ASSIGNMENT: Going through the entries below, copy out each line that contains "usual".

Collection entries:
Content starts
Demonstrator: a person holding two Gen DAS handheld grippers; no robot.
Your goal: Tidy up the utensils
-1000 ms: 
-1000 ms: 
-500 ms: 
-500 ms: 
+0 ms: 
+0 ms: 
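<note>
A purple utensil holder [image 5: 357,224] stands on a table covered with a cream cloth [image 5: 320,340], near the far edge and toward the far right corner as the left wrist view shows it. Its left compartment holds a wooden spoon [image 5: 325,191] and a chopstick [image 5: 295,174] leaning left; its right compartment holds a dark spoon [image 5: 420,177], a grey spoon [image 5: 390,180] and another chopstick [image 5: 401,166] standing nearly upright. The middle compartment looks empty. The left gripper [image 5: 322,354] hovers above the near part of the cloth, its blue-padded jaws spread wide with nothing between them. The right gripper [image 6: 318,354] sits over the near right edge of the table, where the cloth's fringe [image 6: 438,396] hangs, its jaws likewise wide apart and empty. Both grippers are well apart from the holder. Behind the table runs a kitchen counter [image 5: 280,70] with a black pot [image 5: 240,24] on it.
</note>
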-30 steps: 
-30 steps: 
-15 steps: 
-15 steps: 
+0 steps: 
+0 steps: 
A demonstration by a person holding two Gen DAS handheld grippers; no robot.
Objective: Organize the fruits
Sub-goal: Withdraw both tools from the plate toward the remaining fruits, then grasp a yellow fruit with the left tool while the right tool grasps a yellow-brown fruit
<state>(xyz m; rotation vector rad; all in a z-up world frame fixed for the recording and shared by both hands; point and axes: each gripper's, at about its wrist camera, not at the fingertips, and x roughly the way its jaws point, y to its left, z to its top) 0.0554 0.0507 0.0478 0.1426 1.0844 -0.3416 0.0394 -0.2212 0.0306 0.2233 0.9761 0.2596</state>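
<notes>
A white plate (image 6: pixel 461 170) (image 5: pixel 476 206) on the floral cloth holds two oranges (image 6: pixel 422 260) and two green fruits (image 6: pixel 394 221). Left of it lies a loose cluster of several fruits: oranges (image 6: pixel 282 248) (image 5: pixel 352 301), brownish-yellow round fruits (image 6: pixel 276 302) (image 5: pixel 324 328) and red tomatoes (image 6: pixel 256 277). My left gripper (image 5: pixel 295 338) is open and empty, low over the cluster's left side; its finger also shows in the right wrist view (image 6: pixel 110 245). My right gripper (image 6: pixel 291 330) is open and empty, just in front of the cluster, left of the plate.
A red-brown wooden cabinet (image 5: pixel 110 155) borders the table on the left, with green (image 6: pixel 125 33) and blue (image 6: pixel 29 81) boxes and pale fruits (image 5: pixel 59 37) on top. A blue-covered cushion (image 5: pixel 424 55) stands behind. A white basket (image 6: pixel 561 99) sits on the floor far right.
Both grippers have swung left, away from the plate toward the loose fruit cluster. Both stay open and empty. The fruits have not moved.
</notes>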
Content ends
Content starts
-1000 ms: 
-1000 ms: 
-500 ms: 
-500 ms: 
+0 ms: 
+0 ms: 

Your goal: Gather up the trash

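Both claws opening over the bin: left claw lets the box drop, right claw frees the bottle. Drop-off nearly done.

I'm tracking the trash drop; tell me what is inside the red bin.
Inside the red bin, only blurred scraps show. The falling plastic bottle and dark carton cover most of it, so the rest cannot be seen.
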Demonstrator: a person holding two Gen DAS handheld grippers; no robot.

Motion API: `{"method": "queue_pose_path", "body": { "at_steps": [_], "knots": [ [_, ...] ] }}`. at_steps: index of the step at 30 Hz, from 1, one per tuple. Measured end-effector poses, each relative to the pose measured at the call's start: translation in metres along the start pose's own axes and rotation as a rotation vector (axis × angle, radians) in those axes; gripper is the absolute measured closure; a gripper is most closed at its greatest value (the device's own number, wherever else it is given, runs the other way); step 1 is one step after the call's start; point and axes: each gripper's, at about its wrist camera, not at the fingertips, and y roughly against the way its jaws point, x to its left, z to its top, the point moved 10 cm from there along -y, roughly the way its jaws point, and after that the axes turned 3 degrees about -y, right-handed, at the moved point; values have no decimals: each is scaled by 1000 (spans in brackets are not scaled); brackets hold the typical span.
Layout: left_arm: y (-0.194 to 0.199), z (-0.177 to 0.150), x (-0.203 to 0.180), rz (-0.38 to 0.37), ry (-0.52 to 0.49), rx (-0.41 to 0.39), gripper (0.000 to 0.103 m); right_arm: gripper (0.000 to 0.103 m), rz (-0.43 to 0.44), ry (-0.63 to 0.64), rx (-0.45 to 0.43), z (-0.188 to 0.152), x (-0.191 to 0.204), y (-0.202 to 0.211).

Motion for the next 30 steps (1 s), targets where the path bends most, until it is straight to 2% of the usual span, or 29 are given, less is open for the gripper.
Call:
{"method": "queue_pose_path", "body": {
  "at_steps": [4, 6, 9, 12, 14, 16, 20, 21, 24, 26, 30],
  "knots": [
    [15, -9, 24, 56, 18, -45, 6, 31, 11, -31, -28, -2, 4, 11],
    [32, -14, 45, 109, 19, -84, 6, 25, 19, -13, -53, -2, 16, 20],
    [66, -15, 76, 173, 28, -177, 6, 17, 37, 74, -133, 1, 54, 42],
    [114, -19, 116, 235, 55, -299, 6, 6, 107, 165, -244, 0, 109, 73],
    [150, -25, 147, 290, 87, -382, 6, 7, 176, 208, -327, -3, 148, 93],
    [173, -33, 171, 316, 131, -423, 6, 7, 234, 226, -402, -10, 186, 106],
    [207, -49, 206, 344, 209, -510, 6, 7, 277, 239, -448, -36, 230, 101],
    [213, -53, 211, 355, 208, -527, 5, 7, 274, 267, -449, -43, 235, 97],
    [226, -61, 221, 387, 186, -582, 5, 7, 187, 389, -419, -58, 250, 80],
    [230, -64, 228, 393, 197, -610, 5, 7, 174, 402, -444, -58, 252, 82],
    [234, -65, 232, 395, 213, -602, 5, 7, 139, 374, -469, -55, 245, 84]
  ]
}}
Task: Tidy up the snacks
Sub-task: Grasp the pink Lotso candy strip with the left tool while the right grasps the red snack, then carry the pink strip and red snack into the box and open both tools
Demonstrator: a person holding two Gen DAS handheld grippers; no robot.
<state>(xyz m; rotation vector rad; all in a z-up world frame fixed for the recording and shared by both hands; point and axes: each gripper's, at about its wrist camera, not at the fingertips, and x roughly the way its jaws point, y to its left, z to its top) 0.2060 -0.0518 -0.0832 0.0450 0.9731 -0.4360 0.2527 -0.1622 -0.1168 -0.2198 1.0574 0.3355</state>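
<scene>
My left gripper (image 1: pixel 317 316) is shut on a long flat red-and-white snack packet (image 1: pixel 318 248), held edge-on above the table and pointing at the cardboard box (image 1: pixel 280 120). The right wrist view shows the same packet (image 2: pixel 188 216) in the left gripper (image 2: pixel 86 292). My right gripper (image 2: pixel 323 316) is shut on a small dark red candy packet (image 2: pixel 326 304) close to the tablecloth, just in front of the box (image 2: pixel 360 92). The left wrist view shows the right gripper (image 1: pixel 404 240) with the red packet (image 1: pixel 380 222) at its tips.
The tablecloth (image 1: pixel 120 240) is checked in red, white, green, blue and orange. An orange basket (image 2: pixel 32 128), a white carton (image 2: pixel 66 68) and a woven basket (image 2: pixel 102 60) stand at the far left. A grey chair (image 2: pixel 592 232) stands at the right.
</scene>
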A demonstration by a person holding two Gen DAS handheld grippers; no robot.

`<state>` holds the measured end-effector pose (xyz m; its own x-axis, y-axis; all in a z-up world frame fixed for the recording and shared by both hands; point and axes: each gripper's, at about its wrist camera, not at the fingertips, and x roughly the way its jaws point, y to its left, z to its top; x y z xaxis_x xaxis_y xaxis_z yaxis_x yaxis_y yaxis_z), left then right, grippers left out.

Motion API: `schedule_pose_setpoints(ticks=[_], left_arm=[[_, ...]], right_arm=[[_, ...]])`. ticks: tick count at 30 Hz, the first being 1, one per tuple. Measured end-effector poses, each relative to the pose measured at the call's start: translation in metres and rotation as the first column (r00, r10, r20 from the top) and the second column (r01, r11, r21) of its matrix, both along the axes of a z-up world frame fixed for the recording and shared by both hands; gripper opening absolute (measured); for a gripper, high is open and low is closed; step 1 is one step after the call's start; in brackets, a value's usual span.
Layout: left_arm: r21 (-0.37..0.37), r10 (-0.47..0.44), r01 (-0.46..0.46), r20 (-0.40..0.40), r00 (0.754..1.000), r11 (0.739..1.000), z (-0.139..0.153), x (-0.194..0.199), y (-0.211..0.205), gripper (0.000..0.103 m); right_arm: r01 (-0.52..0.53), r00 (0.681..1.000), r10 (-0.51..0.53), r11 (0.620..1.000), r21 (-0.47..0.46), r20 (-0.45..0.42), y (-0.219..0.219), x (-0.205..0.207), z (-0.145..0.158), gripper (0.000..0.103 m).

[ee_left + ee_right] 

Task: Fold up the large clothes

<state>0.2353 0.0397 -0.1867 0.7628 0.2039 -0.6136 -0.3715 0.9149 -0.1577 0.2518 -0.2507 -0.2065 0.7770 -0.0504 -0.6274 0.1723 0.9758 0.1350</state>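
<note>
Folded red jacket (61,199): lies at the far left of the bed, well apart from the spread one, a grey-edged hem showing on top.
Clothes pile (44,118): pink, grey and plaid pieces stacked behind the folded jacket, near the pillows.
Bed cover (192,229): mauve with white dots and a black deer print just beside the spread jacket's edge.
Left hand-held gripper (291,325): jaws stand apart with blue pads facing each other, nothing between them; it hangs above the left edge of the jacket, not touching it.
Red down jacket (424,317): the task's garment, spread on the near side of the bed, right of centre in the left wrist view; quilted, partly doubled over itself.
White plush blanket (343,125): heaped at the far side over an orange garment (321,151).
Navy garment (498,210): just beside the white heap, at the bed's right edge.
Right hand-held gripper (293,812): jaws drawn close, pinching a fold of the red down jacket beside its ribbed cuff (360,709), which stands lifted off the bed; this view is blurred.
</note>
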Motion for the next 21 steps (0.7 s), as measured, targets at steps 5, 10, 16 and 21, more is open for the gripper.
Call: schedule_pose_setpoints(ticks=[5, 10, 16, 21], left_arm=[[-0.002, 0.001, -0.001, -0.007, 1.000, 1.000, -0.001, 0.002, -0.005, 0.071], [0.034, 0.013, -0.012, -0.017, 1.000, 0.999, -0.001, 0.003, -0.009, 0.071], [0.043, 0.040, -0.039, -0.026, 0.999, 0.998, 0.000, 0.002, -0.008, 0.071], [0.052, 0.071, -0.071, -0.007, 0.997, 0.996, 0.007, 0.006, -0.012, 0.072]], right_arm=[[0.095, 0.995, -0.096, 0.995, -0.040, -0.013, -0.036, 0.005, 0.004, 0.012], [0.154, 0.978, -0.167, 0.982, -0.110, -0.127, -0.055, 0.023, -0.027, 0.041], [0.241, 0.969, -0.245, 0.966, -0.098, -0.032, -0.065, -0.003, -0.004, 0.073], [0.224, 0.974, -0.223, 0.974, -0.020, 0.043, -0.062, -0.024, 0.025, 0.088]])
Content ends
SOLUTION TO THE PROBLEM:
Motion for the next 30 steps (1 s), targets where the path bends most, until it is straight to 2% of the usual span, or 29 are given, less is open for the gripper.
Motion API: `schedule_pose_setpoints(ticks=[_], left_arm=[[_, ...]], right_arm=[[_, ...]])`. ticks: tick count at 30 Hz, the first being 1, one per tuple. Measured end-effector poses, each relative to the pose measured at the call's start: translation in metres and rotation as the first column (r00, r10, r20 from the top) and the second column (r01, r11, r21) of its matrix, both along the axes of a z-up world frame fixed for the recording and shared by both hands; gripper opening absolute (measured); for a gripper, high is open and low is closed; step 1 is one step after the call's start; in brackets, a value's usual span.

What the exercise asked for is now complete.